Sunday, February 6, 2011

Syntactic substitution

There is a particular mental trick that I cannot seem to do, yet the vast majority of people do it with ease. This inability of mine sometimes leads to heated arguments, but not because I am trying to be difficult; just because it's frustrating to not be able to do what everyone else does.

I call it "syntactic substitution;" the substituting of a syntactically valid (but semantically empty) string of syllables for an answer.

This ability to abstract tokens for things is of course fundamental to reason; the heart of logic is that "A = A", and it doesn't matter what A is. I can do that much; I can solve algebra problems and work logic. But I can't seem to stop there.

For example, suppose I ask you, "Why did the price of tea in China go up today?"

And suppose you answer, "The moon rises in the sea of Chardonnay."

For many people, that's good enough. They'll go on their way, and when someone else asks them why the price of tea went up, they'll say, "The moon rises in the sea of Chardonnay."

But I can't do that. I can't file that as an answer, or a placeholder for the answer. I have to immediately ask, "Wait. I don't understand. What is the sea of Chardonnay? What does it mean for the moon to rise in a sea? What does moon rise have to do with tea?"

At which point you'll probably say, "I don't know. But that's what I was told when I asked, so that's the answer."

Then I say... "OK. You don't know. That's fine, you're not a tea farmer."

But people don't accept that. They argue back. "I do too know. I told you the answer!"

"But... you don't understand the answer. You can't tell me where the sea of Chardonnay is, or how moons rise in seas, or how that could possibly affect tea. You don't know the answer. It's OK; I don't expect you to know the answer. But I do kind of think you should admit you don't know, rather than throwing out a random string of syllables that accidentally form a grammatical but meaningless sentence."

And then you get mad. "Listen, smart-ass. I do know the answer; I told you the answer; you don't have a better answer, so shut up."

Eventually it occurs to me to stop trying to explain why an answer you don't understand is not an answer, and I think to ask, "How do you know that's the answer?"

And then you say, "I asked Bob this morning, and that's what he told me."

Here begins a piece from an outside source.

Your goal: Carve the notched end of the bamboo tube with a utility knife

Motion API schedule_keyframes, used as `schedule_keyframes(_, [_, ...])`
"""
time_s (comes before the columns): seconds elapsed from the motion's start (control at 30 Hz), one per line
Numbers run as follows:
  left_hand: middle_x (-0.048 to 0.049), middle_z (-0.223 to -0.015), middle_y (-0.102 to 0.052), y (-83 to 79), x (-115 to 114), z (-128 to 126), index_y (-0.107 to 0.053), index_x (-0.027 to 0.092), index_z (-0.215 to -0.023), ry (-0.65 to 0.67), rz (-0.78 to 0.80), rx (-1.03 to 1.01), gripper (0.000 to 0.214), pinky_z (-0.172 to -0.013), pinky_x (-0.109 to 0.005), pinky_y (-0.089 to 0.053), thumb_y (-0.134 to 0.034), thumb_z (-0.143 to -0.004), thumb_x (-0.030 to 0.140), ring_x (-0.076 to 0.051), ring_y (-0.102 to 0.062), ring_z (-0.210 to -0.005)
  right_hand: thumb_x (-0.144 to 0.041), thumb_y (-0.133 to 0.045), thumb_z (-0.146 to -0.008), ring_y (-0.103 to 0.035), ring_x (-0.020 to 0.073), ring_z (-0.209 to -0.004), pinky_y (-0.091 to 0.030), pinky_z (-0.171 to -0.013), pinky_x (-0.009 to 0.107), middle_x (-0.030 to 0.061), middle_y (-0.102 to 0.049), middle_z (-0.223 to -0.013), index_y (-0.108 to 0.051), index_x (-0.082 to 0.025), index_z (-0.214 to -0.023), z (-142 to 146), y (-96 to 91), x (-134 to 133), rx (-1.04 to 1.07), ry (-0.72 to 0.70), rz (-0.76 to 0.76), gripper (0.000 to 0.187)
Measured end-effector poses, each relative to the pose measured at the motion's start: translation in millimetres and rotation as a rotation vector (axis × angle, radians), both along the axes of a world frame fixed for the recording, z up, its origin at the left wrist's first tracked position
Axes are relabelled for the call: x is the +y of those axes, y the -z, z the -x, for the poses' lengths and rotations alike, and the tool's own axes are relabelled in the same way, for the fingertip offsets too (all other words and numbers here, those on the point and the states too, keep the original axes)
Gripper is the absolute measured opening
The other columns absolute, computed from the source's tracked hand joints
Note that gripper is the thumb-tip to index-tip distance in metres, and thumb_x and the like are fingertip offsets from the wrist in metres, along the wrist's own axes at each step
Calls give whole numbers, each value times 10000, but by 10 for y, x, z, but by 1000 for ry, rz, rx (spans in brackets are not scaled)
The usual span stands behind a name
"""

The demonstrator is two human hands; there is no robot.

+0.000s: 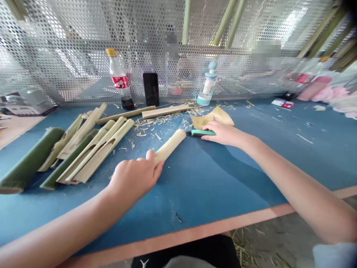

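On the surface (223,178) in front of me, my left hand (134,178) grips one end of a bamboo section (170,145), and my right hand (225,134) lies to its right, touching the utility knife (202,133). Just behind that hand lies a curled sheet (212,119). Split bamboo pieces (95,149) lie grouped to the left of my hands. Two bamboo strips (166,111) and shavings (157,124) lie further back. Along the rear, against a perforated metal screen (83,63), a plastic bottle (118,74) stands left of a phone (151,89), with a smaller bottle (208,83) to the right.
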State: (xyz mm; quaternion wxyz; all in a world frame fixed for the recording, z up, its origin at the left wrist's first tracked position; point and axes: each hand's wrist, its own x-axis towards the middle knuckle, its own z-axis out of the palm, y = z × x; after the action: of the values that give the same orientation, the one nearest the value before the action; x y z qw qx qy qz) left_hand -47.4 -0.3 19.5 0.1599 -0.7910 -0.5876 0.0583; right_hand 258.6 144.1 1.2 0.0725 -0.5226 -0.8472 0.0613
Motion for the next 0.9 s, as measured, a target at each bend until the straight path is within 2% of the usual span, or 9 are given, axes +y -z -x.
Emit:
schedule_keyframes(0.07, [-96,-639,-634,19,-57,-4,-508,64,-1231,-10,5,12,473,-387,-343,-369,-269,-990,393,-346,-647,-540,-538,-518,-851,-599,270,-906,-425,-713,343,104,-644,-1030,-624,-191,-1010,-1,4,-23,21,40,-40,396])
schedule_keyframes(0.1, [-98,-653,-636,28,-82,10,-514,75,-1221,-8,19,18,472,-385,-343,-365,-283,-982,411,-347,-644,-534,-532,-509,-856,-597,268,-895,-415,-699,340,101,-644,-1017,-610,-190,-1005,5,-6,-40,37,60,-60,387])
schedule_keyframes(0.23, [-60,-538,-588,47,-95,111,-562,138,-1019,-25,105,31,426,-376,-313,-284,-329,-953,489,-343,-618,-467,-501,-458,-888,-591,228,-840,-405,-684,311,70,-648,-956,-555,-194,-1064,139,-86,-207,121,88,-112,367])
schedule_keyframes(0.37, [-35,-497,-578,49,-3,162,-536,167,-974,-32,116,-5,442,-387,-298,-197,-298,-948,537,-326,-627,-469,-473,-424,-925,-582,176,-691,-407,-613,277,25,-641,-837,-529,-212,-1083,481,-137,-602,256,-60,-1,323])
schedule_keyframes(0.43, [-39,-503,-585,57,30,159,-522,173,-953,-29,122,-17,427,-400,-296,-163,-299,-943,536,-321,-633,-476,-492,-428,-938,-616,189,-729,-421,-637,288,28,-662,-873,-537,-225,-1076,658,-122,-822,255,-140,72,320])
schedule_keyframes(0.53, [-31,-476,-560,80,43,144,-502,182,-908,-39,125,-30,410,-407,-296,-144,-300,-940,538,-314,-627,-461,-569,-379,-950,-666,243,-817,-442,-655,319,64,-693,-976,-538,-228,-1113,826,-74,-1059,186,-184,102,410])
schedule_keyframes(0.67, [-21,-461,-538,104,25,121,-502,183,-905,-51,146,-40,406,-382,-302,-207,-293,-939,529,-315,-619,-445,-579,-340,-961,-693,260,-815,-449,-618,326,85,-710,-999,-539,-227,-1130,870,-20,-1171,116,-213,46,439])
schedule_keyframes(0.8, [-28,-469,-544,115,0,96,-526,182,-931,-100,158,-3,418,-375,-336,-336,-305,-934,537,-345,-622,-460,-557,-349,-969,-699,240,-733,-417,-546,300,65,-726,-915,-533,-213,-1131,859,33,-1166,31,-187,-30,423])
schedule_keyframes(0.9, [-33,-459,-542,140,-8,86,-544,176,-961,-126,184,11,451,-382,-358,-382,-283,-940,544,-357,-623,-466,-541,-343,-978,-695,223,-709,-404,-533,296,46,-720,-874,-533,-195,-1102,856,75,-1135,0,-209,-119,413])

I think, for many people, having an quotable response feels like an answer, and that's good enough. Nobody likes admitting they don't know; it doesn't feel as good as knowing. That's just human nature. But my problem is that a ritualistic formula does not feel like an answer to me; I do not have the same emotional response to it as I do to an actual answer, and so I keep talking about the subject long after everyone else is bored with it.

This, more than anything, is why I am an atheist. The first time I heard "Goddidit" as an answer, I started asking what people meant by God. And I never got a real answer. I got plenty of syntactical substitutions, like "God is the Father, Son, and Holy Ghost," or "God is the ground of all being," but upon further inspection none of those actually made sense even to the person giving me the answer. The question is either met by more substitutions, or by hostility, if the questionee has run out of substitutions.

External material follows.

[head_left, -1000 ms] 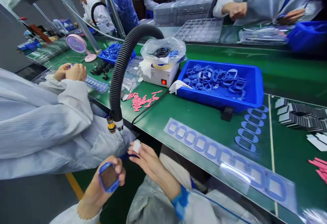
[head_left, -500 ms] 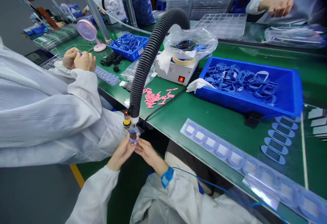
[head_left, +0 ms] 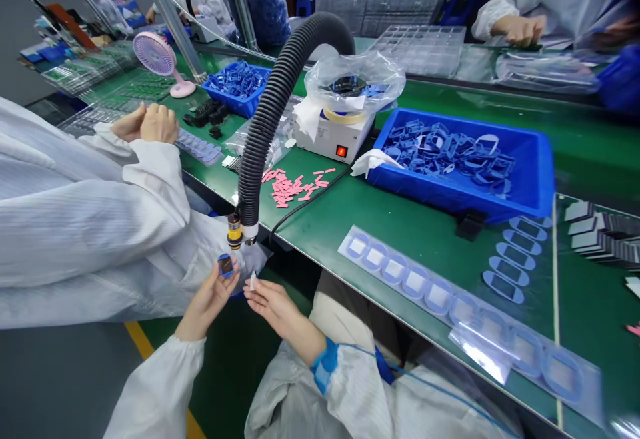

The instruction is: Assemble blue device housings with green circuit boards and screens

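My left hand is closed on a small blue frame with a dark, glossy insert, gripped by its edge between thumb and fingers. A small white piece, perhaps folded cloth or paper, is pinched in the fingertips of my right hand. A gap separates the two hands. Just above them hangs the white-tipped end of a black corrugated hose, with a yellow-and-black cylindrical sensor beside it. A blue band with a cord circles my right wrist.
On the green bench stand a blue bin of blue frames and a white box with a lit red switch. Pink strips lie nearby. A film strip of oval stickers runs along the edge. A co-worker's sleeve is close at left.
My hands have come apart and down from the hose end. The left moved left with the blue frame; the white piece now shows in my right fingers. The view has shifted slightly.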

This is also why I have had so few arguments with Quakers and Buddhists. Usually at some point they answer my questions with, "I don't know." And I am fine with that: that is a placeholder I can relate to. I don't mind not knowing. I just object to pretending to know when you don't, and I suspect I object chiefly because I can't.

The other problem, of course, is that lots of times people actually do know the answer, but just don't want to admit it. Consider the original hypothetical conversation; imagine at the end you finally say, "Well, the fact that a fire just burned down a million acres of tea trees might have something to do with it."

And I would say, "Oh, that makes perfect sense. I get it now, thanks. Why didn't you mention that in the first place? By the way, why are your hands and face covered in soot, and what are you doing with an empty gasoline can?"

At which point the hostilities usually resume.